Assignment:
Repeat the listing below in full and exactly, but without its pictures.

Stored data:
------------------------------------------------------------
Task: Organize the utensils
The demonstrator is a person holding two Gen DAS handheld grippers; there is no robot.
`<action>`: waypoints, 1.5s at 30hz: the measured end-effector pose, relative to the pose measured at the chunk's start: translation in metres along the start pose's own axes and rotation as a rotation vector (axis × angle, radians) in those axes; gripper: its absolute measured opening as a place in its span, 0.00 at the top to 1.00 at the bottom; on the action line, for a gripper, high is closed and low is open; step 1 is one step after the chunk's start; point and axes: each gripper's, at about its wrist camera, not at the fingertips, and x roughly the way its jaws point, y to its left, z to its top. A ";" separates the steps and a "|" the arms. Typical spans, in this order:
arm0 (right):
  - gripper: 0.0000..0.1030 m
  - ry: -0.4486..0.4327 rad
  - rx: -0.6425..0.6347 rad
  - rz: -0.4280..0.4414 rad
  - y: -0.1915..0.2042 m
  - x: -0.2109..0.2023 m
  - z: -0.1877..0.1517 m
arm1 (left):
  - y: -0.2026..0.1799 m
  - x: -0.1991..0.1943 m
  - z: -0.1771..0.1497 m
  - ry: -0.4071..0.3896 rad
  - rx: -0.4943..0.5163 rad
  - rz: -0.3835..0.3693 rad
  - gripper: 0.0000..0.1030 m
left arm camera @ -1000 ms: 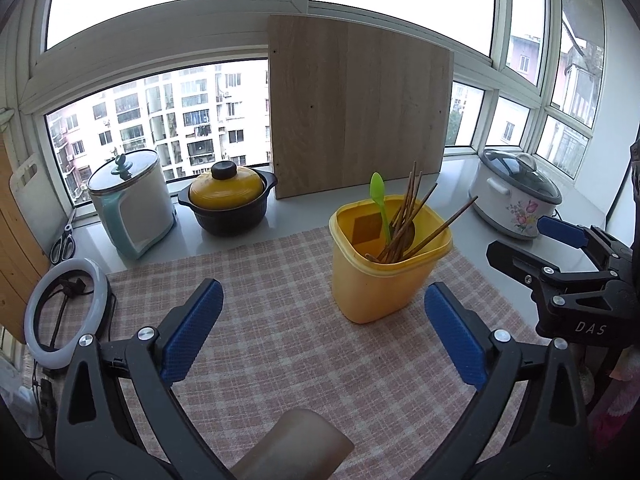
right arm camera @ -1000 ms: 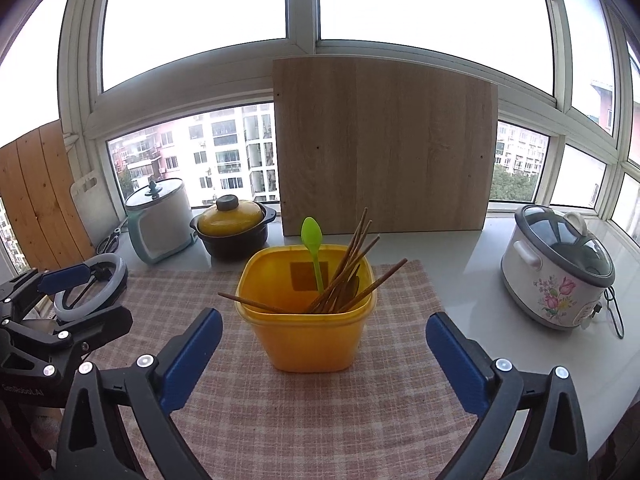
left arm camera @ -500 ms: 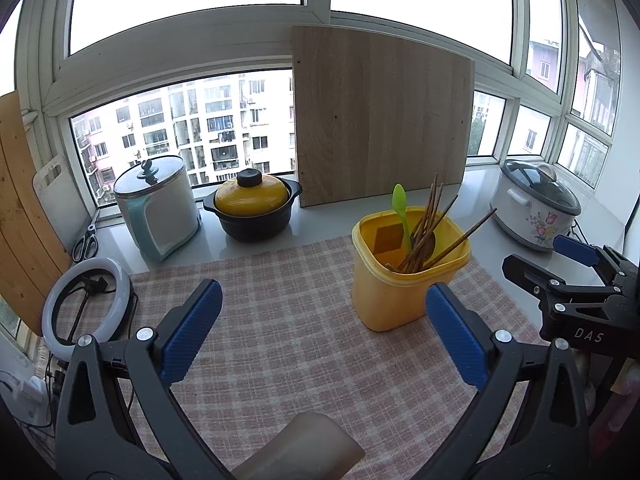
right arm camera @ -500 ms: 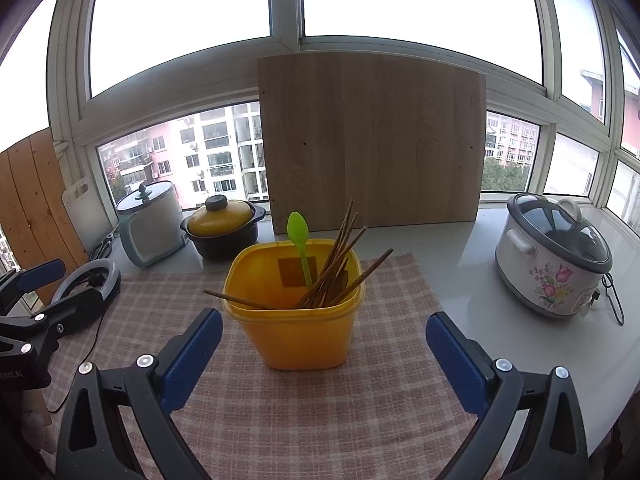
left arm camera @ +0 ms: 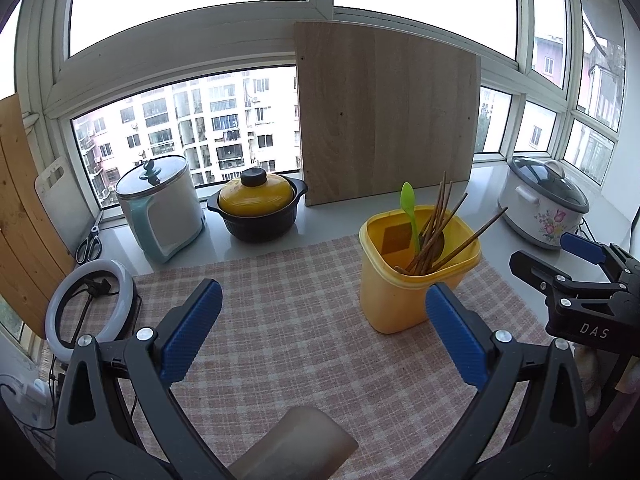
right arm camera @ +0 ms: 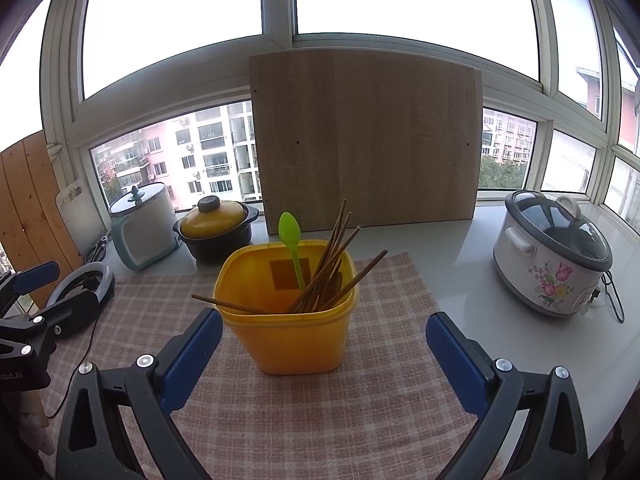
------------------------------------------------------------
Exercise result:
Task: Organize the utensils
The demonstrator is a person holding two Gen DAS handheld grippers; there is no robot.
`<action>`: waypoints, 1.5s at 30hz: the measured end-effector pose, relative to the pose measured at the chunk's start: translation in metres along the start pose's own axes and rotation as a rotation vector (axis × angle, radians) in those axes; gripper: its absolute measured opening as a place in its span, 0.00 at the top to 1.00 at the bottom; on the action line, for a gripper, high is closed and low is open; step 1 is one step after the chunk's start; point and axes: each gripper's, at about its wrist camera, not at the fingertips, and x roughly the way its jaws point, y to its left, z to its top. A ";" separates the steps and a "|" the arms. Typical spans, in this order:
arm0 (right):
  - gripper: 0.0000..0.1030 m
  - ry: -0.4486..0.4327 rad
  - rx: -0.6425..0.6347 rad
  - rz: -0.4280..0.4414 rad
  - y: -0.1915..0.2042 m
  - x: -0.2109..0.2023 m
  - z: -0.1877..0.1517 m
arm1 (left):
  - y: -0.2026..0.1799 m
  - x: -0.1991..0.1943 m
  - z: -0.1771..0.1497 m
  - ry: -0.4071..0.3896 rad
  - rx: -0.4943..0.5163 rad
  - rz: -0.3835..0.3693 rad
  - gripper: 0.0000..0.1030 m
left arm camera @ -1000 ms: 
right arm camera @ -1000 ms: 
left arm camera @ -500 ms: 
right arm camera @ -500 ms: 
left arm camera @ +0 ms: 
right arm camera @ +0 ms: 

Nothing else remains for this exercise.